Mark Sanders was the co-writer on debut hit Heads Carolina, Tales California and Nicholls was joint author of the equally infectious You're Not In Kansas Anymore.

But the songs didn't come from expatriate Australasian publishers Barry and Jewel Coburn who once had both writers in their stable.

"I was very fortunate to get Heads Carolina," Jo Dee recalled, "Tim called and said 'I've written this song, it's perfect for you.' Believe it or not he dropped it off in my mail box and said 'see if you like it.' I was out of town. We recorded if after we finished the album. I had to bump a song off to fit it on. It ended up being the first single and a big hit."

Even though Messina cut quality songs by writers diverse as Dave Loggins, Max T Barnes, Bob DiPiero, Gary Burr and Will Rambeaux there was a lull before striking gold.

The two hits from Jo Dee's second disc have been quickly followed by her evocative treatment of the Steven Allan Davis song Stand Beside Me.

Stand Beside Me created history for Jo Dee when it became the third single from the album to top the charts on consecutive weeks.

"He knows women, he's about 7 ft tall," says Jo Dee, "a strong masculine man with a tender heart. He wrote about a girl who was left by this guy. To keep food on the table she took two jobs but the guy decides to come back. She said 'no, you're no good for me.' She turns him away and says 'no I want a man who stands beside me, not one who turns around and leaves.' I was very lucky Steven believed in me enough to give me his song."

BILLY HILL

There's plenty more chart fodder on the new album - especially Even God Must Get Blues which was penned by John Scott Sherrill who was in the band Billy Hill with DiPiero and Dennis Robbins.

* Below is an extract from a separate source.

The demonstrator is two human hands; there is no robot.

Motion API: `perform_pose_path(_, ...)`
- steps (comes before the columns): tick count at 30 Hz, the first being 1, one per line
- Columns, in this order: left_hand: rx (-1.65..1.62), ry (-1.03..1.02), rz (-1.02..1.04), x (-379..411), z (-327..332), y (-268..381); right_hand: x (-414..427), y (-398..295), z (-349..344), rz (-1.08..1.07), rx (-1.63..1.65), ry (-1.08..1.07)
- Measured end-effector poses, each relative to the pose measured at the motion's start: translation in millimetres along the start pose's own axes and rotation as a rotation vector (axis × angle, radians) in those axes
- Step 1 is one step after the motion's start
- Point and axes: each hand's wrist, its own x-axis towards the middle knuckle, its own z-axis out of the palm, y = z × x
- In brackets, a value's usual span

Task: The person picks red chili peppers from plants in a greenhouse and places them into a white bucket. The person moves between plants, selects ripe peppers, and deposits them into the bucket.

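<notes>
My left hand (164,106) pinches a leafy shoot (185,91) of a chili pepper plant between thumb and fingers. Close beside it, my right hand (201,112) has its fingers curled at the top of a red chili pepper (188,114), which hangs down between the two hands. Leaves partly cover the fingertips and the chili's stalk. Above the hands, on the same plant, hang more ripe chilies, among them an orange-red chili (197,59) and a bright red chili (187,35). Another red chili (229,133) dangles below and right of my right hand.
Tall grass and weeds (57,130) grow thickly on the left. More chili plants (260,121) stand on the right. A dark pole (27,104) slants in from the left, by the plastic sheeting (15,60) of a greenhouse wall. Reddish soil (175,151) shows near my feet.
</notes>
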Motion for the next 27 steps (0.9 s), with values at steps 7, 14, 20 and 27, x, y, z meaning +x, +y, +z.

"Helen Darling recorded it but then lost her record deal and they stopped shipping her records," Ms Messina recalled, "I started to perform it live and got such a good response I decided to put it on this album. This song can mean something different to each person who hears it. There's so much going on in the world today, not the most pleasant situations. We look around and get saddened. Even God the master of all - the greatest of great - must look down and see what's going on some times and be sad about it."

Although Jo Dee recorded the Marc Cohn song, Silver Thunderbird, she doesn't travel as well as the writer or many peers.

"I love the stories it told and the pictures it painted but I drive an Eagle Talon jeep," says Jo Dee, "it's not a truck, not a ritzy car, just a normal sports car kind of."

Ms Messina has also revamped Lesson In Leavin' - a Randy Goodrum-Brent Maher penned 1980 hit for Dottie West who died earlier this decade in a car wreck near Opryland.

Although Ms Messina has only had two of her songs recorded she has become a prolific writer with a brace of partners including fellow singer Marcus Hummon and Steven Dale Jones.

"I have written a song, If You Could Only See Me Now, that we played for the Dixie Chicks," Jo Dee revealed, "hopefully they'll cut if for their next album. Two weeks ago we did a show together, I took them on the bus, played the song and they took it with them."

Although the Massachusetts minstrel only played one Sydney showcase gig on this tour she plans to return here late in spring for a full tour.

ADIOS THUMPER

But has the singer, who lives with four dogs, a cat and a new rabbit to replace the recently deceased Thumper, found a new lover to replace the jerk who spawned No Time For Tears?

"That story could have a happy ending," Ms Messina teases, "the glass is always half filled.